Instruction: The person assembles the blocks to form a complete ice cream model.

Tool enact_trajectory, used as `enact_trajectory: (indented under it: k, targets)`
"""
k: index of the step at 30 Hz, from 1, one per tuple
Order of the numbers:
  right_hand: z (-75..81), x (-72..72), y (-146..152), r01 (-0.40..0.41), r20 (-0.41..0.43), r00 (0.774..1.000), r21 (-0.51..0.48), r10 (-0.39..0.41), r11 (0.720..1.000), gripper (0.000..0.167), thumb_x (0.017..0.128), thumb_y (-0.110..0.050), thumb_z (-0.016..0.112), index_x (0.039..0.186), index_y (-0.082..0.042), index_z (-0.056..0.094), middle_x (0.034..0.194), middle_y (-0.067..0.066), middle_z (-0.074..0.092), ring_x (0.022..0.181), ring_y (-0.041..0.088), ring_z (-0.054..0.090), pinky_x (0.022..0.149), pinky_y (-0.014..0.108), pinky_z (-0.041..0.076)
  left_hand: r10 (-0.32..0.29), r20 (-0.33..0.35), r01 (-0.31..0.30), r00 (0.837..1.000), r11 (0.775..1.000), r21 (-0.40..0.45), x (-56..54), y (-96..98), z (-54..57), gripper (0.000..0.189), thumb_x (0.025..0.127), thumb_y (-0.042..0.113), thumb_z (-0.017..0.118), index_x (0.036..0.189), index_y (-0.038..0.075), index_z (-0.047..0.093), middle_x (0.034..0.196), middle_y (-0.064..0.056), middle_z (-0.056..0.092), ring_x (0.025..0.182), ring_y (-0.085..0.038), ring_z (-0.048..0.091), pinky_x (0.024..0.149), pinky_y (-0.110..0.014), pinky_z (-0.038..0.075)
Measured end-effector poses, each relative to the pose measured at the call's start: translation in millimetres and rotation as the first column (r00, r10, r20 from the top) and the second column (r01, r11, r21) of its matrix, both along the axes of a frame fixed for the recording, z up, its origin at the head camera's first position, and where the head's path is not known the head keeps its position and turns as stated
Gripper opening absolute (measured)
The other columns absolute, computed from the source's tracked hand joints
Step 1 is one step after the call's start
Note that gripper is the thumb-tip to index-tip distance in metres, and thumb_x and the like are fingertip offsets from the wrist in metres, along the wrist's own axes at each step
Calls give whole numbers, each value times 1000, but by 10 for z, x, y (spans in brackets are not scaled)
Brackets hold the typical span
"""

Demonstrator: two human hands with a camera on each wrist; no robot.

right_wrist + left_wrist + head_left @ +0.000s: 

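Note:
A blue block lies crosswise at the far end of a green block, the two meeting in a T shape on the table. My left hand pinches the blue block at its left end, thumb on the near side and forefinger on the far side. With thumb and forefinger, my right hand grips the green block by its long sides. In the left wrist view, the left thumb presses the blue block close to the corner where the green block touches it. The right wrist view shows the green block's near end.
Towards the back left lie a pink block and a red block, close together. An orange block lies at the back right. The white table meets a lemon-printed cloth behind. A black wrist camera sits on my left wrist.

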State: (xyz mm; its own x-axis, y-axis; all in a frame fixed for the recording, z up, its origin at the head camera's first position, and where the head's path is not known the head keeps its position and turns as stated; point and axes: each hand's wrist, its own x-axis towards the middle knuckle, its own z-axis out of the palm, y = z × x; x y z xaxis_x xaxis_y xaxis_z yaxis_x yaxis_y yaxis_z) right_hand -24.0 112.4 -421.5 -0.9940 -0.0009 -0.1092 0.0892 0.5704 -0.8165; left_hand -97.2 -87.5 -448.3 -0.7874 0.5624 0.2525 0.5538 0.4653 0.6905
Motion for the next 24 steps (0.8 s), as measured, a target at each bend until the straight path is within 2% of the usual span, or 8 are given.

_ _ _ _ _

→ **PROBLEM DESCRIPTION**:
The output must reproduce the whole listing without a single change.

→ **RESPONSE TO THE TASK**:
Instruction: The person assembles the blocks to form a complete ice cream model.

Tool enact_trajectory, used as `enact_trajectory: (indented under it: k, targets)`
"""
k: index of the step at 30 Hz, from 1, one per tuple
Order of the numbers:
  right_hand: z (-75..81), x (-72..72), y (-146..152), r01 (-0.40..0.41), r20 (-0.41..0.43), r00 (0.774..1.000), r21 (-0.51..0.48), r10 (-0.39..0.41), r11 (0.720..1.000), gripper (0.000..0.167), thumb_x (0.017..0.128), thumb_y (-0.110..0.050), thumb_z (-0.016..0.112), index_x (0.039..0.186), index_y (-0.082..0.042), index_z (-0.056..0.094), middle_x (0.034..0.194), middle_y (-0.067..0.066), middle_z (-0.074..0.092), ring_x (0.022..0.181), ring_y (-0.041..0.088), ring_z (-0.054..0.090), pinky_x (0.022..0.149), pinky_y (-0.014..0.108), pinky_z (-0.041..0.076)
  left_hand: r10 (-0.32..0.29), r20 (-0.33..0.35), r01 (-0.31..0.30), r00 (0.837..1.000), r11 (0.775..1.000), r21 (-0.40..0.45), x (-56..54), y (-96..98), z (-54..57), gripper (0.000..0.189), thumb_x (0.025..0.127), thumb_y (-0.042..0.113), thumb_z (-0.017..0.118), index_x (0.036..0.189), index_y (-0.038..0.075), index_z (-0.047..0.093), middle_x (0.034..0.196), middle_y (-0.064..0.056), middle_z (-0.056..0.092), ring_x (0.025..0.182), ring_y (-0.085..0.038), ring_z (-0.048..0.091), pinky_x (0.024..0.149), pinky_y (-0.110..0.014), pinky_z (-0.038..0.075)
Measured end-effector poses, each relative to the pose measured at the call's start: translation in millimetres and rotation as the first column (r00, r10, r20 from the top) and the second column (r01, r11, r21) of its matrix, both along the axes of a frame fixed for the recording, z up, its origin at the head camera's first position, and where the head's path is not known the head keeps its position and turns as stated
Gripper opening absolute (measured)
The other columns absolute, computed from the source's tracked hand joints
Step 1 is one step after the call's start
Note that gripper is the thumb-tip to index-tip distance in metres, and thumb_x and the like are fingertip offsets from the wrist in metres, along the wrist's own axes at each step
Calls give whole numbers, each value times 1000, but by 10 for z, x, y (spans in brackets are not scaled)
Brackets hold the typical span
"""

Demonstrator: two human hands with a camera on each wrist; no robot.

right_wrist + left_wrist + head_left @ +0.000s: 

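Note:
A blue block lies crosswise at the far end of a green block, the two meeting in a T shape on the table. My left hand pinches the blue block at its left end, thumb on the near side and forefinger on the far side. With thumb and forefinger, my right hand grips the green block by its long sides. In the left wrist view, the left thumb presses the blue block close to the corner where the green block touches it. The right wrist view shows the green block's near end.
Towards the back left lie a pink block and a red block, close together. An orange block lies at the back right. The white table meets a lemon-printed cloth behind. A black wrist camera sits on my left wrist.
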
State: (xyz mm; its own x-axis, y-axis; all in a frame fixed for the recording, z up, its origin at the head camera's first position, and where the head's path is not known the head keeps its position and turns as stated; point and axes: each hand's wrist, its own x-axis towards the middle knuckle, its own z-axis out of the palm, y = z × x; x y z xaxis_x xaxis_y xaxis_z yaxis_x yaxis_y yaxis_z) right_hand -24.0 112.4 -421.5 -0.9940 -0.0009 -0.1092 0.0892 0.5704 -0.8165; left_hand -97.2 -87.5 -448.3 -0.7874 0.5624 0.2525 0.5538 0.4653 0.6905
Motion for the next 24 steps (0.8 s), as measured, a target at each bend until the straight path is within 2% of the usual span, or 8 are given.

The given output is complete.